In our study, we repeated a previous study that analysed the best combination of classical signal features that had been defined during the last decades for shockable rhythms identification by many research groups and companies working on resuscitation. These manually designed features had been designed to detect humanly detected features such as waveform irregularity, the absence of narrow or wide QRS complexes (the ECG waveform deflections associated to ventricular contraction), smaller bandwidths, and higher ventricular rates among others.
We decided to, instead of using the pre-existing classical features, to design a new Deep Neural Network based of Convolutional layers to automatically learn the filters that are optimal to solve our problem and recurrent layers to model the temporal dependences of the extracted filters.
The first aspect of interest we found was that, the deep learning method surpassed, by far, the accuracy of other methods requiring less time to achieve a correct precision. This was of even more importance for the detection of out-of-hospital cardiac arrests that present much more complicated data due to emergency services non immediate arrival.
But the most important finding was founded when analysing the separability of the high-level description (embedding) that the Deep Neural Network had learnt during the training process. This is clearly seen on the figure 3. When we project the 20 tailored features that were selected as the best ones for machine learning approach into a 2D map and compare them with the 20 features automatically extracted by the Deep Neural Network, we can appreciate that the DNN extracted features present a greater separability than the crafted images.
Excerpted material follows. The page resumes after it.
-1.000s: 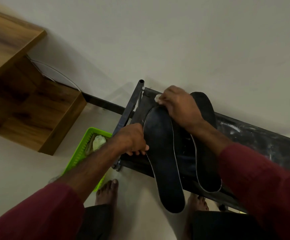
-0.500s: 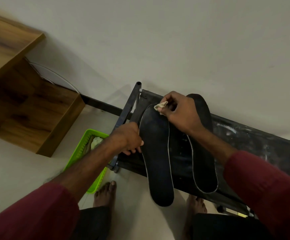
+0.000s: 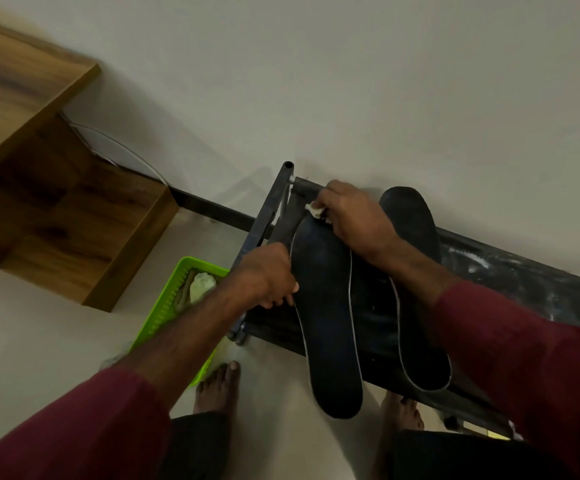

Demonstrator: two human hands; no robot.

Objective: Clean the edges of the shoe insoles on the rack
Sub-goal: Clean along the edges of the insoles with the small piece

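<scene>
Work looks mid-way: the right hand (image 3: 354,220) pinches a small pale wad (image 3: 314,211) against the toe rim of the left-hand insole (image 3: 326,306), which lies across the rack (image 3: 510,268) at its left end, heel overhanging the front edge. The left hand (image 3: 268,275) curls its fingers round that insole's left edge. The second insole (image 3: 420,334), just beside it under the right wrist, is likely yet to do. A green basket (image 3: 158,317) on the floor holds a pale crumpled cloth (image 3: 203,287)

The left insole (image 3: 326,306) and right insole (image 3: 416,244) lie side by side across the rack (image 3: 524,271), the left one overhanging its near edge. Left of the rack, a basket (image 3: 164,313) sits on the floor (image 3: 39,341), before a wooden cabinet (image 3: 56,209).
</scene>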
The great descriptive power of DNN architectures and their capabilities to hierarchically describe complex and unstructured data into higher level of abstraction make them capable of extracting features that are optimized to fulfil the given task.
These algorithms are able to extract those features best fulfilling the task without human intervention which might be of critical importance: 1) Some months ago, MIT publish a [paper] for breast cancer detection where they have used mammography images that had already been analysed by doctors. However, to train the DNN network they do not use as ground-truth diagnosis the radiologist report but the patient health status 5 years later.
The generated models extracted patterns and a high-level description of the image that allows diagnosing cancer risk 5 years before the diagnostics could me made. This is impossible with hand-tailored features that are based on previous human knowledge. In a totally different scenario, the reinforcement learning systems (also deep learning) that beats humans on playing chess, Go or Starcraft learn and exploit totally unexpected strategies for humans making them unbeatable.
Deep learning techniques allow automatically extracting the best internal representation of the data for the given tasks. This representation can exploit information currently unknown or ignored by humans with high flexibility and performance.
The most amazing thing is that this is not only valid for the Agricultural image domain and medical signal domain but for any other domain such as Industry, Quality Control among others.